Can you print the data exactly and leave out each image?

★ ★ ★

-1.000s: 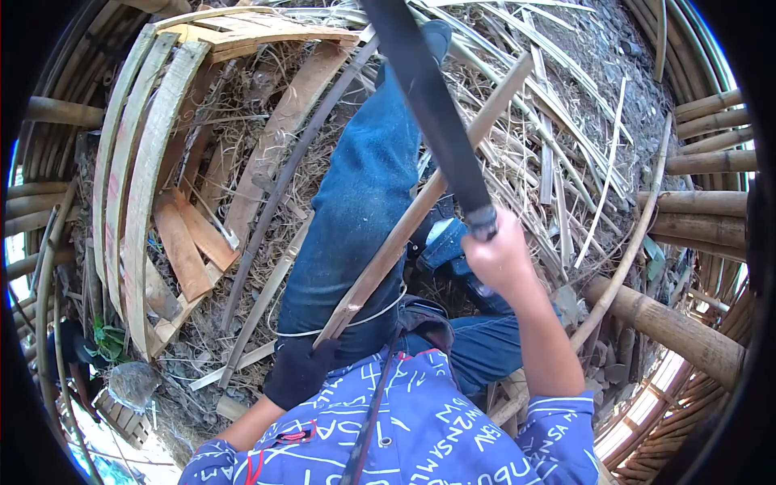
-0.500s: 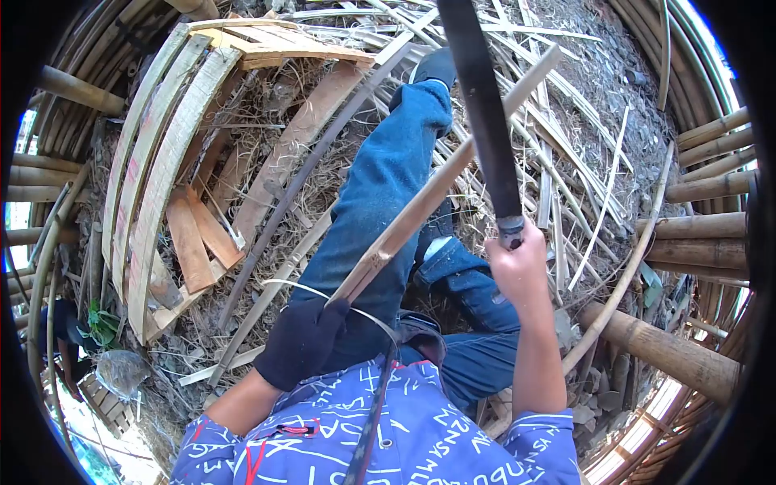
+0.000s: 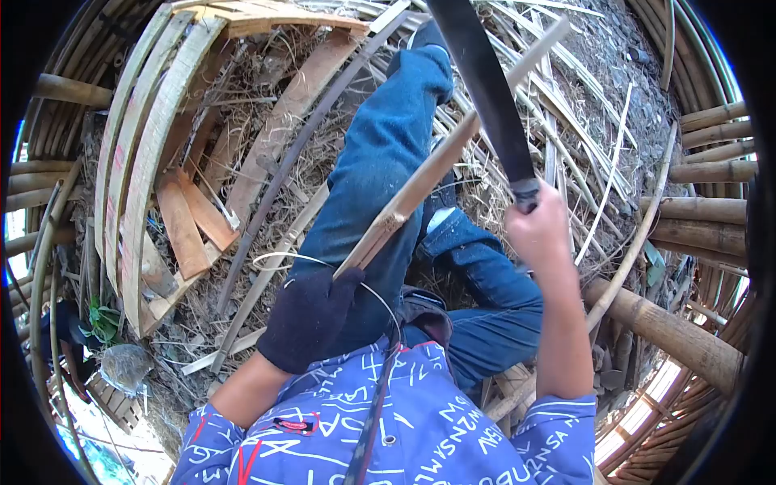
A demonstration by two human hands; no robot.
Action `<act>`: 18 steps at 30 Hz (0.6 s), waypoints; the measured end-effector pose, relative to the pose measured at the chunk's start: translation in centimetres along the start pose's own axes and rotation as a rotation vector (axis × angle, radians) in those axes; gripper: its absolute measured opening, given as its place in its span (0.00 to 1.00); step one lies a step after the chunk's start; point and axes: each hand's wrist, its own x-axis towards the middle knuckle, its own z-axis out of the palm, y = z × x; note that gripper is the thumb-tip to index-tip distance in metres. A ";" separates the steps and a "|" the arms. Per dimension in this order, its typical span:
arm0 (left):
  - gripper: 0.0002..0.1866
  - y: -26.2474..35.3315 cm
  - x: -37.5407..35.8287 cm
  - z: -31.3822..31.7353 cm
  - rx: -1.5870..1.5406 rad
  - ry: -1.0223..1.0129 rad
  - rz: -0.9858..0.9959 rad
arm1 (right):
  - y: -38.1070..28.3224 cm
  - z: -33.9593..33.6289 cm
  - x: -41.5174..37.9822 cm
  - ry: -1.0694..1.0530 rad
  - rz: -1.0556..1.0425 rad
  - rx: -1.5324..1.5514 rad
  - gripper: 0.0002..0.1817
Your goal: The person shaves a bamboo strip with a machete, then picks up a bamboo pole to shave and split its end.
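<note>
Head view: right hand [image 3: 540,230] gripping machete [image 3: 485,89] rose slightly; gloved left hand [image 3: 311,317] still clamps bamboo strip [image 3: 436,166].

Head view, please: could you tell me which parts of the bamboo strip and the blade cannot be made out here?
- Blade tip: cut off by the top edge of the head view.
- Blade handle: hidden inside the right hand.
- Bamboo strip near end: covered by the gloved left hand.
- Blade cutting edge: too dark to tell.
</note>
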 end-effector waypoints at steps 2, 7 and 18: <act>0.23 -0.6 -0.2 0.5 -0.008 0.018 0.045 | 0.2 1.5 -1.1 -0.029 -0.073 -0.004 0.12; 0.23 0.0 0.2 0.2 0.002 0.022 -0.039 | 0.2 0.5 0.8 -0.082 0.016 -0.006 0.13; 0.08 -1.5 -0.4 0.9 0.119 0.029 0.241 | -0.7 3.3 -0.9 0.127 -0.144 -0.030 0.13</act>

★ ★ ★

> **Expected answer**:
-1.000s: 
-0.500s: 
+0.000s: 
A demonstration by two human hands; no robot.
Action `<act>`: 18 steps at 30 Hz (0.6 s), waypoints; the measured end-effector pose, relative to the pose measured at the chunk's start: translation in centimetres along the start pose's own axes and rotation as a rotation vector (axis × angle, radians) in those axes; gripper: its absolute measured opening, given as its place in its span (0.00 to 1.00); step one lies a step after the chunk's start; point and axes: each hand's wrist, its own x-axis towards the middle knuckle, its own z-axis out of the palm, y = z × x; note that gripper is the thumb-tip to index-tip distance in metres. A ";" separates the steps and a "|" the arms. Per dimension in this order, its typical span:
arm0 (left):
  - gripper: 0.0002..0.1866
  - y: -26.2474..35.3315 cm
  - x: -37.5407..35.8287 cm
  - z: -31.3822..31.7353 cm
  - rx: -1.5870..1.5406 rad
  - ry: -1.0223..1.0129 rad
  - rz: -0.9858..0.9959 rad
arm1 (right):
  - y: -38.1070..28.3224 cm
  - z: -33.9593..33.6289 cm
  - x: -41.5174..37.9822 cm
  - ry: -1.0694..1.0530 rad
  - rz: -1.0556..1.0425 rad
  - rx: -1.5324..1.5514 rad
  - gripper: 0.0002..0.1817
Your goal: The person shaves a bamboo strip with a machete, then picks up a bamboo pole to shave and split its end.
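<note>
Head view: right hand [image 3: 540,230] gripping machete [image 3: 485,89] rose slightly; gloved left hand [image 3: 311,317] still clamps bamboo strip [image 3: 436,166].

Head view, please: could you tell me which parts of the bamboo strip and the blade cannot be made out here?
- Blade tip: cut off by the top edge of the head view.
- Blade handle: hidden inside the right hand.
- Bamboo strip near end: covered by the gloved left hand.
- Blade cutting edge: too dark to tell.
</note>
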 end-effector waypoints at steps 2, 7 and 18: <act>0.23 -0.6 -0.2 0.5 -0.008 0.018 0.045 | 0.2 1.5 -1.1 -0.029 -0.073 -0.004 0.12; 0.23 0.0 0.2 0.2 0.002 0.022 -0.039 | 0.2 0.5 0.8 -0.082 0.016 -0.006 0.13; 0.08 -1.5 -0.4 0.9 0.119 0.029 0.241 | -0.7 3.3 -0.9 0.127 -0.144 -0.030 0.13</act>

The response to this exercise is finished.